[PATCH v3 04/11] pstore/blk: pstore/zone: support pmsg recorder

From: WeiXiong Liao
Date: Wed Mar 25 2020 - 04:56:06 EST


pmsg support recorder for userspace. To enable pmsg, just make pmsg_size
be greater than 0 and a multiple of 4096.

Signed-off-by: WeiXiong Liao <liaoweixiong@xxxxxxxxxxxxxxxxx>
---
fs/pstore/Kconfig | 12 ++
fs/pstore/pstore_blk.c | 9 ++
fs/pstore/pstore_zone.c | 273 +++++++++++++++++++++++++++++++++++++++++---
include/linux/pstore_zone.h | 2 +
4 files changed, 283 insertions(+), 13 deletions(-)

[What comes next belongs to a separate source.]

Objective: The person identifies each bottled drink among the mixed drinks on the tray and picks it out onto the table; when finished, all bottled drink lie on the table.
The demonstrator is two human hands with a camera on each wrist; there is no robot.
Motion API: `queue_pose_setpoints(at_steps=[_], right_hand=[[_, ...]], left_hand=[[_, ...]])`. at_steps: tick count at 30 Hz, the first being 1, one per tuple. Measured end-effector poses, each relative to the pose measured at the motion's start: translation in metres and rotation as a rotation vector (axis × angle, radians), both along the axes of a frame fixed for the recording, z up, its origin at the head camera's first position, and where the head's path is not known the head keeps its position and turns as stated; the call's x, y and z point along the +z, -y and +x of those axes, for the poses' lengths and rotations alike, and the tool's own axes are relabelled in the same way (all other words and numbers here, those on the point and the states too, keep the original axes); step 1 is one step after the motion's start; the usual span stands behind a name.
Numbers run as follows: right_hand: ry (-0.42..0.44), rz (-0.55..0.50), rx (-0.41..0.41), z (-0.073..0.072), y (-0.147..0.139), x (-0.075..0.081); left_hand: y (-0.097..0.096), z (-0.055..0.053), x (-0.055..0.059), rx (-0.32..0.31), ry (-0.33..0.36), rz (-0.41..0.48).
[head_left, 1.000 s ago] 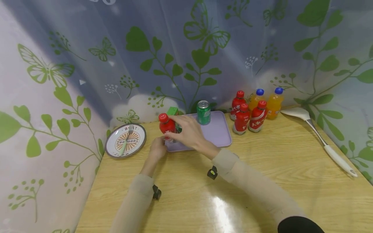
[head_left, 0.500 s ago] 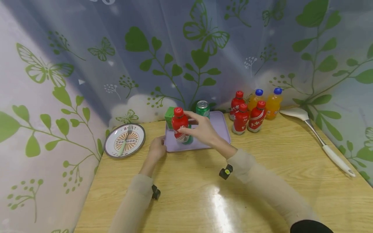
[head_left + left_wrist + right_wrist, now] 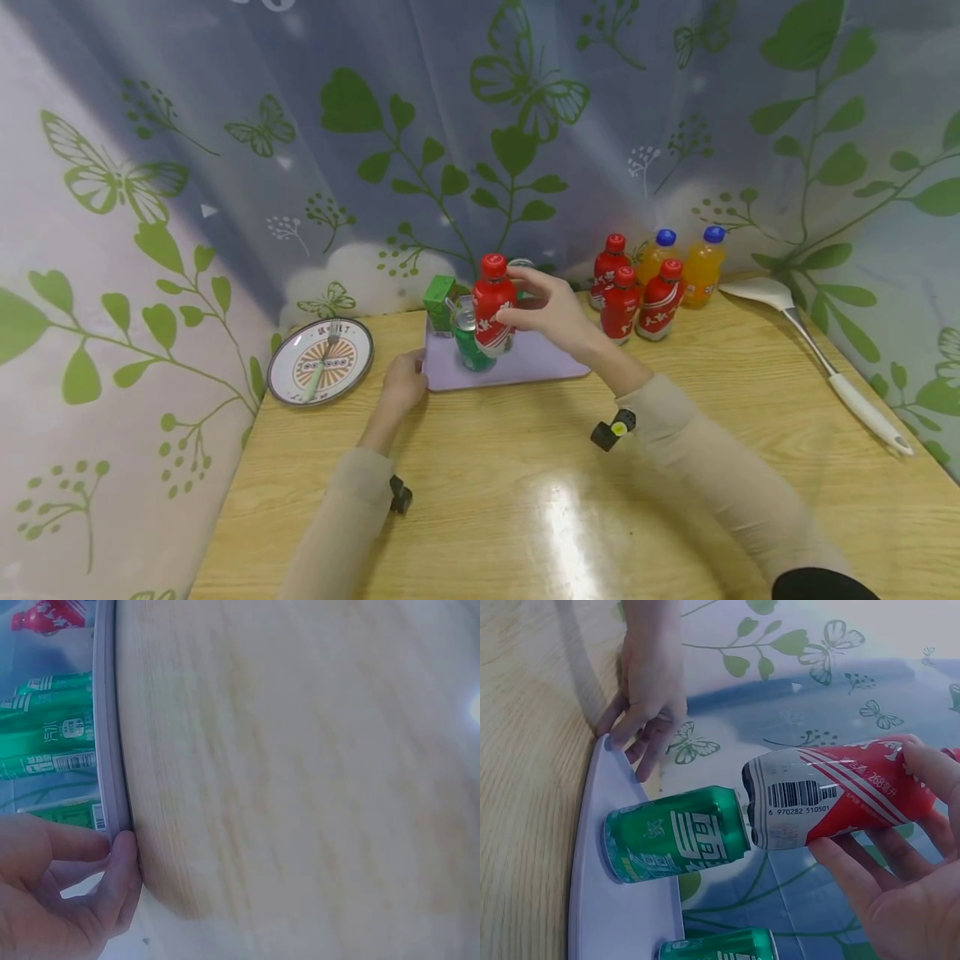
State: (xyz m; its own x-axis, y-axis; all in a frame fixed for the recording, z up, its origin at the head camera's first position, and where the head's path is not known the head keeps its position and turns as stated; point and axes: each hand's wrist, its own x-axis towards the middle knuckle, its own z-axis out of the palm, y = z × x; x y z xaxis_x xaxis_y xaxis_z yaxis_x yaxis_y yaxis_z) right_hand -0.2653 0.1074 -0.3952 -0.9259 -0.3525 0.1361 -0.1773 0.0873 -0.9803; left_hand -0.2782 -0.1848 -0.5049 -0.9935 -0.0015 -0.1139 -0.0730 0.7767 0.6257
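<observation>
My right hand (image 3: 558, 317) grips a red drink bottle (image 3: 491, 304) with a white lower label, holding it over the lilac tray (image 3: 536, 360). In the right wrist view, the bottle's base is close to the top of a green drink can (image 3: 676, 834) standing on the tray. Behind my right hand is a second green can (image 3: 724, 946), mostly hidden in the head view. A green carton (image 3: 439, 302) stands at the tray's back left. At the front left corner, my left hand (image 3: 405, 385) pinches the tray's rim between thumb and fingers, as the left wrist view shows.
Left of the tray lies a patterned plate (image 3: 352, 375) with a green-handled fork (image 3: 321, 367) on it. To the right stand several red bottles (image 3: 621, 307) and two orange drink bottles (image 3: 703, 268). A white-handled ladle (image 3: 862, 404) lies at the table's right edge, beside the curtain.
My right hand has carried the red bottle rightward from the tray's left end, uncovering the green carton and then the front green can. My left hand has stayed at the tray's corner.
</observation>
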Motion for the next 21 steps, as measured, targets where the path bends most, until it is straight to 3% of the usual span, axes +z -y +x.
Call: queue_pose_setpoints(at_steps=[14,21], right_hand=[[0.137,-0.028,0.117,-0.005,-0.028,0.004],[0.244,-0.143,0.194,-0.009,-0.040,0.006]], left_hand=[[0.000,-0.002,-0.001,-0.012,-0.013,-0.038],[0.000,-0.002,-0.001,-0.011,-0.011,-0.020]])
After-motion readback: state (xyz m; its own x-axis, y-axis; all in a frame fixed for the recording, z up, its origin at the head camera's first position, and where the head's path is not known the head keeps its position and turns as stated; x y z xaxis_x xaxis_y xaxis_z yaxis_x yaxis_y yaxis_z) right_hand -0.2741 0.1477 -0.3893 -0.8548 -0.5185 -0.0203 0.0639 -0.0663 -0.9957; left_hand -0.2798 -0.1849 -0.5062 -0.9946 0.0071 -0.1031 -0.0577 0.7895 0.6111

diff --git a/fs/pstore/Kconfig b/fs/pstore/Kconfig
index 590af61019c2..8cead860dcfc 100644
--- a/fs/pstore/Kconfig
+++ b/fs/pstore/Kconfig
@@ -213,6 +213,18 @@ config PSTORE_BLK_OOPS_SIZE
NOTE that, both Kconfig and module parameters can configure
pstore/blk, but module parameters have priority over Kconfig.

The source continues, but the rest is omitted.